## DESCRIPTION OF THE TASK
Check each line of the material for the string "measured", and copy the lines that have it.

------ COLLECTED DATA ------

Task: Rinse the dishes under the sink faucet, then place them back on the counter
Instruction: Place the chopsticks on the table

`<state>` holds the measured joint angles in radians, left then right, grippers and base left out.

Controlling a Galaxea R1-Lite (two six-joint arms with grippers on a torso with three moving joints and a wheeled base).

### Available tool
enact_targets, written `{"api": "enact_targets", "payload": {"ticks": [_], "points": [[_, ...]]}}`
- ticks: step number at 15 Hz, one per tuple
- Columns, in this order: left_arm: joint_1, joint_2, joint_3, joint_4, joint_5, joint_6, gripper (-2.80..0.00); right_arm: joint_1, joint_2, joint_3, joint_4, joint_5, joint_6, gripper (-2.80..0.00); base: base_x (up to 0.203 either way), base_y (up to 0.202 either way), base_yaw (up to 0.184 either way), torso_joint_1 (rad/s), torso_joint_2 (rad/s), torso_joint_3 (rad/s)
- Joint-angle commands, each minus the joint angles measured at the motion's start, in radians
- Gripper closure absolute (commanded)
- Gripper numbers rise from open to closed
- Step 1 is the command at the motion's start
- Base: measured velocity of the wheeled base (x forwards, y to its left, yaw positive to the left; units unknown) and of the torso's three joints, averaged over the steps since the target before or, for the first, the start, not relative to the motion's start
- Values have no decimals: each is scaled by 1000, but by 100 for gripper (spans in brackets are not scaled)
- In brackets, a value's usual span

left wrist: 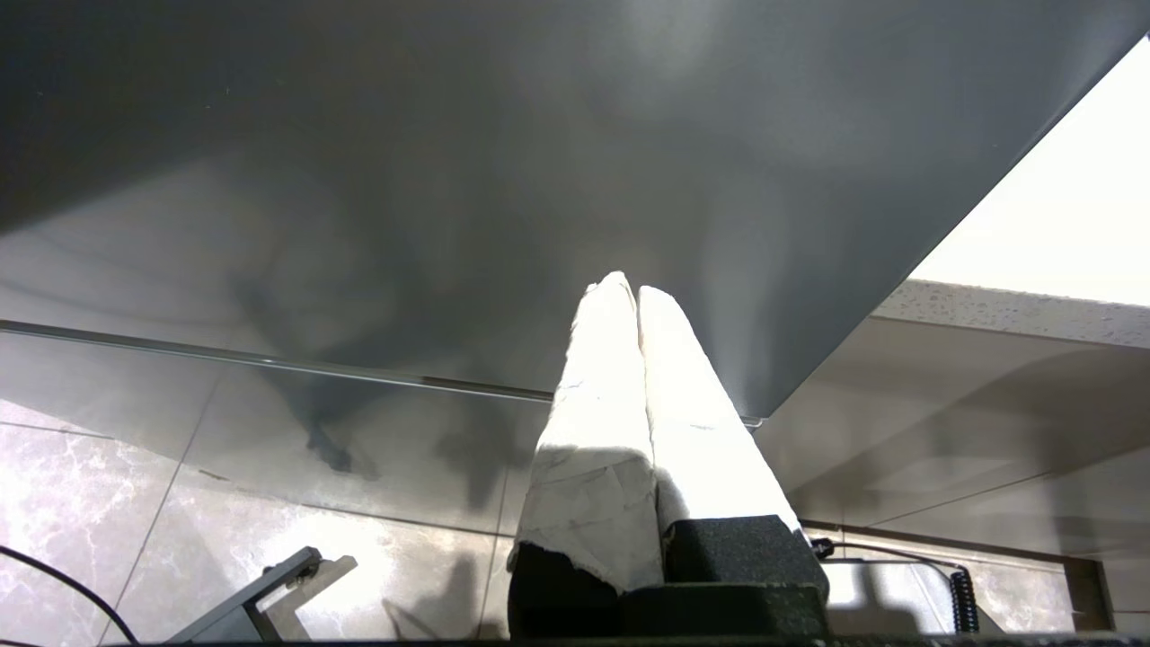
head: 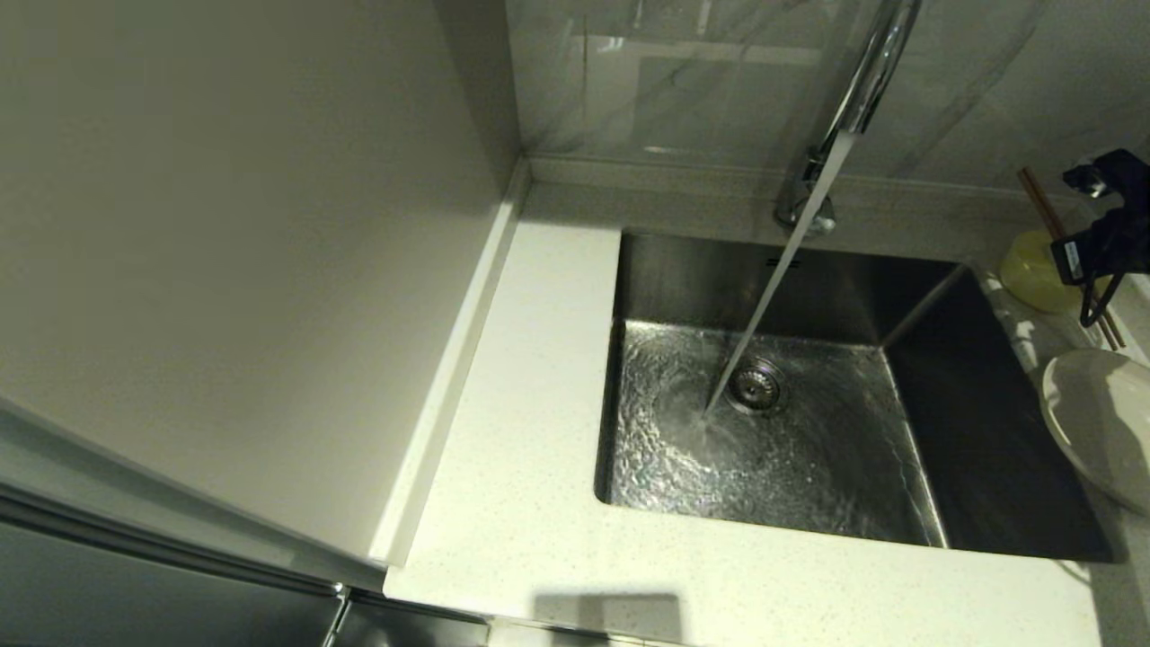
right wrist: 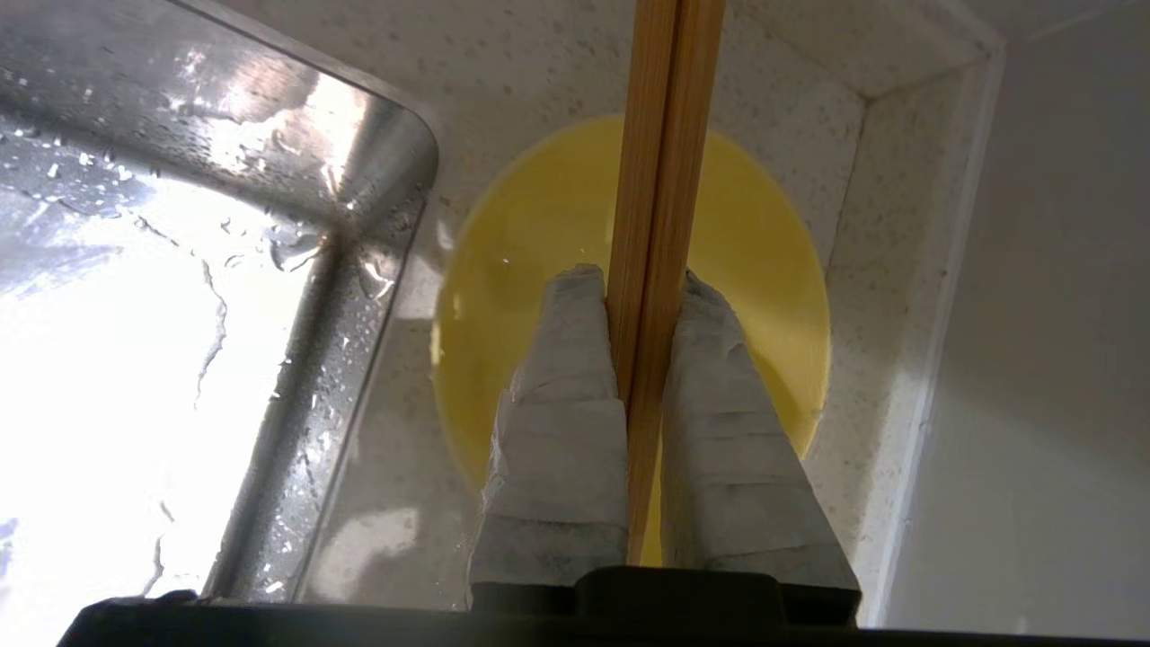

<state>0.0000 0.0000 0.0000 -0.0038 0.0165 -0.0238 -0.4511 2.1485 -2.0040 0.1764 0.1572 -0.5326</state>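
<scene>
— Where are the chopsticks?

— My right gripper (right wrist: 640, 301) is clamped on the chopsticks (right wrist: 663, 180), holding them above the yellow bowl (right wrist: 773, 261), which sits on the counter (head: 539, 503) at the sink's (head: 979, 404) back right corner.

— And the rest?

— The plate (head: 1101, 422) lies on the counter right of the sink. The faucet (head: 867, 81) runs, its stream landing beside the drain (head: 756, 385).

— Your other arm?

— My left gripper (left wrist: 636, 292) hangs low beside the cabinet, fingers (left wrist: 597, 377) pressed together on nothing.
</scene>
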Motion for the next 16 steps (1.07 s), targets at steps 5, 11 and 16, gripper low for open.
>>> {"api": "enact_targets", "payload": {"ticks": [5,11,16], "points": [[0,-2,0,-1,0,-1,0,0,4,-1,-51,1,3,-280,0,0,0,0,0,0],[0,-2,0,-1,0,-1,0,-1,-19,1,-57,1,29,-280,0,0,0,0,0,0],[0,-2,0,-1,0,-1,0,-17,-98,2,-56,11,91,-280,0,0,0,0,0,0]]}}
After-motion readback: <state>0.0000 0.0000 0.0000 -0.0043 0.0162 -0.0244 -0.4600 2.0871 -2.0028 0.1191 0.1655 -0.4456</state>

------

## YOUR SOLUTION
`<state>` holds the measured joint angles in radians, left then right, grippers and base left out.
- Joint-angle commands, each minus the joint angles measured at the motion's start, in radians
- Base: measured velocity of the wheeled base (x forwards, y to its left, yaw positive to the left; units unknown) and of the torso's three joints, averaged over the steps since the target before or, for the first, the start, not relative to the motion's start

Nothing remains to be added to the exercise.